I can feel it now – it’s like a coldness around my heart. A dull sensation in the pit of my stomach. Intermittently interrupted by nervous flutters. There’s a sense of dread. Of heaviness. A resistance to moving, or doing, or being.
I have never been formally diagnosed with anxiety or depression, so I never thought I was allowed to speak about the topic with any authority. But I know I have felt what people have described, and I know what I have felt is not normal and not healthy.
My darkest time was when I was 19 and about to finish my undergraduate degree in law. A perpetual over-achiever, I had set myself the challenge to equal my big sister and gain a law degree before I turned 20. And of course my perfectionist self defined the degree as being a minimum of a 2.1, with anything less constituting a failure.
Four months before the final exams began, I would be woken at ridiculously early hours of the morning by a crippling pain in my stomach – extreme doses of fear, anxiety and panic would flood through my system, jolting me awake and sending me to my books. I would study for as long as I could, before finally allowing myself to make one of the two phone calls I permitted myself to make – to either my Mum or my then boyfriend, both of whom were back in my home town 2 hours away. Calling them, crying and hyperventilating, they would talk me down from my hypothetical ledge, and I would find a way to calm myself enough to get back to my books.
Other people seemed stressed too, but no one seemed to be handling it as badly as I was. No one else seemed to be wishing they could get pregnant because then they wouldn’t have to deal with any of this and they could just go back home and deal with that instead! I couldn’t drop out without a good reason! I didn’t know I needed help, I just thought I was doing everything wrong.
Somehow, I managed to get through the exams, and scrape a 2.1, and I should have felt proud but I just felt relieved, and broken. I was terrified of challenging myself in any way – I just wanted to go home, to switch off, to disconnect, and to never feel that cold, paralysing, darkness and tension ever again.
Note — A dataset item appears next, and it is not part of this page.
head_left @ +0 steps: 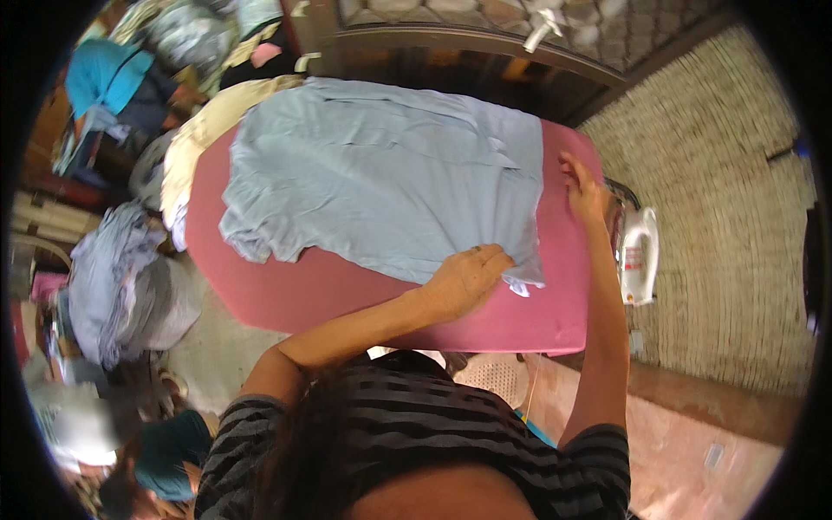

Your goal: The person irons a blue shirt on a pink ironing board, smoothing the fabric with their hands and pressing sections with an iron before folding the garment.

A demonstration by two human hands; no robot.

Moving to London at the age of 27, living with strangers, and newly-single after a traumatic break up from a short-lived relationship, some familiar feelings began to return. Like echoes from the past. I could feel cold hands around my chest, gripping my heart. And the tension rising in my stomach – the constant questioning of my self-worth, my appearance, my value, my likeability. Had I said the right things? Had I done the right things?
Sunday afternoons were the hardest – it was as if all the activities and distractions of the week started to settle and slow down. And I would feel sluggish. Not in a lazy post-roast dinner way, but in that slowly setting concrete way – like my limbs were gradually numbing to the discomfort of loneliness by trying to make myself inanimate.
And now, almost 7 years later, as I increase the amount of time I spend alone in the house, I feel those wisps of familiar winds. I see myself sitting indoors looking out at beautiful sunshine, not able to move to enjoy it. I feel the sluggishness in my limbs as I choose to remain in one place for as long as possible, trying not to feel anything, trying to distract myself until the alone time is over. And then, I hear those old doubts pipe up – did I say or do the right thing?
I’ve been here before, and I am afraid. But as my good friend Hannah has pointed out, that fear is not the depression itself – this is just an emotion, a warning sign, a familiar flicker of a memory. I can allow myself to feel it, and not be overwhelmed by it. I can allow myself to speak of it, and not feel ashamed of it.
I can feel that old familiar fear, and not be afraid.